We slow to an imperceptible sway, the honeyed tone of the newsreader on the radio begins, shifting to the weather forecasts, and yet we don't step away through spring showers and mid-westerly breezes. His hands don't release me from his hold, though if they did, I would place them back where they belong.

The movement of our bodies centers in our illicit thoughts. I can see it in his eyes, the parting of his lips, and the tightening of fingers that pull me impossibly closer.

"We should stop this." A whisper full of doubt. "I just don't know how."

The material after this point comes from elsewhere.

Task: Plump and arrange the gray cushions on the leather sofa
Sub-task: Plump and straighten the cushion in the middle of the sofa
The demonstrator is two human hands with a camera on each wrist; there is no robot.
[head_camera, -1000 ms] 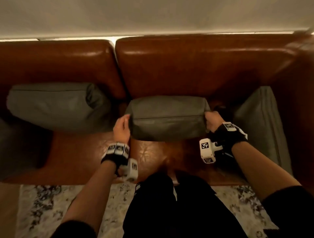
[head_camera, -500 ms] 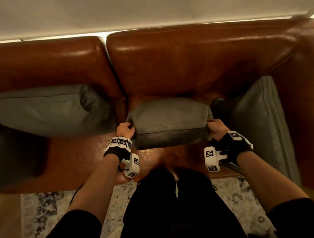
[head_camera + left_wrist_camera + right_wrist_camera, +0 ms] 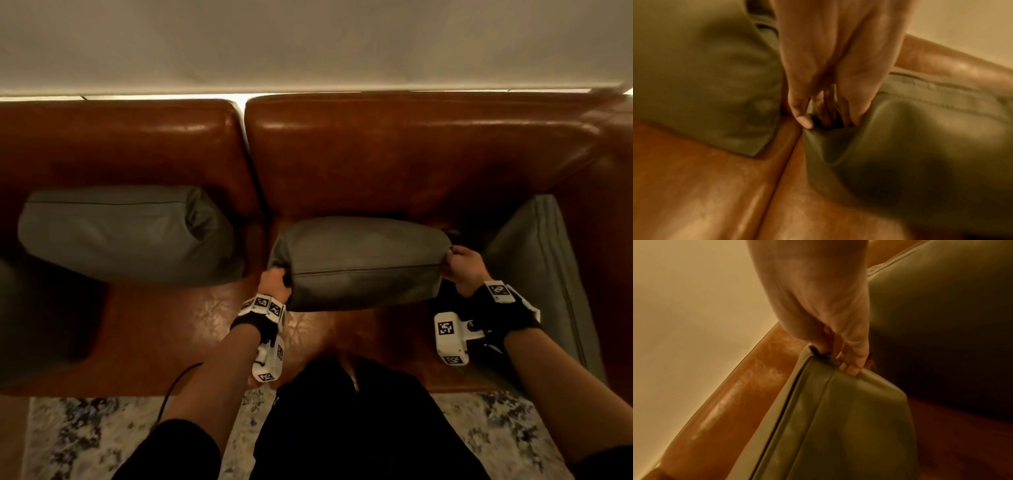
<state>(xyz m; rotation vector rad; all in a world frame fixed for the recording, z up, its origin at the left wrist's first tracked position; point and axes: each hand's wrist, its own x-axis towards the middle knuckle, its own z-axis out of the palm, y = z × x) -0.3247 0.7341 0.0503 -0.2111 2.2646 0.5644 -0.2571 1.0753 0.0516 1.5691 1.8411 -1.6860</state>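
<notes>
A gray cushion [image 3: 359,260] stands on the right seat of the brown leather sofa [image 3: 411,154], against the backrest. My left hand [image 3: 274,279] grips its left end, fingers dug into the folded corner [image 3: 824,120]. My right hand [image 3: 460,265] pinches its upper right corner [image 3: 824,360]. A second gray cushion [image 3: 126,233] leans on the left backrest. A third gray cushion [image 3: 537,267] stands against the right armrest, just beyond my right hand.
A dark gray shape [image 3: 41,315] covers the far left of the seat. The front of the seat [image 3: 178,339] is bare leather. A patterned rug [image 3: 85,438] lies in front of the sofa, and my dark-clothed legs [image 3: 349,421] stand at its edge.
The held cushion dipped toward the seat front, then moved back toward the backrest. Both hands kept their grip on its ends.
</notes>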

I feel the cool air rush into the crevices between our bodies where clothes separate our skin, and I sense he's going to step back. The dread tenses my calves and raises my feet to their tiptoes. I wrap my fingers around his neck, the short hairs at the nape as soft as down, and I tip my lips up until my breath twists and becomes his. "Please don't ask me to stop."

"Bella, I …"

He breaches the distance and gently presses his mouth to mine, lingering as his hands slide up my sides until he cups my face.

I've been balancing on the edge of a cliff since the moment I laid my eyes on Edward. When I taste the coffee on his tongue and feel the fingers tangle into my hair, I let them lead me over the edge. His lips are softer and more insistent than I've ever known, his hands firm and confident in their possession of me. I fall down deeper into him, and I don't care that I may never get out.

He doesn't pressure for more, nor let me go easily, but when, with swollen lips and hasty breaths, we part, I know I have to feel the exhilaration of stepping off the edge again.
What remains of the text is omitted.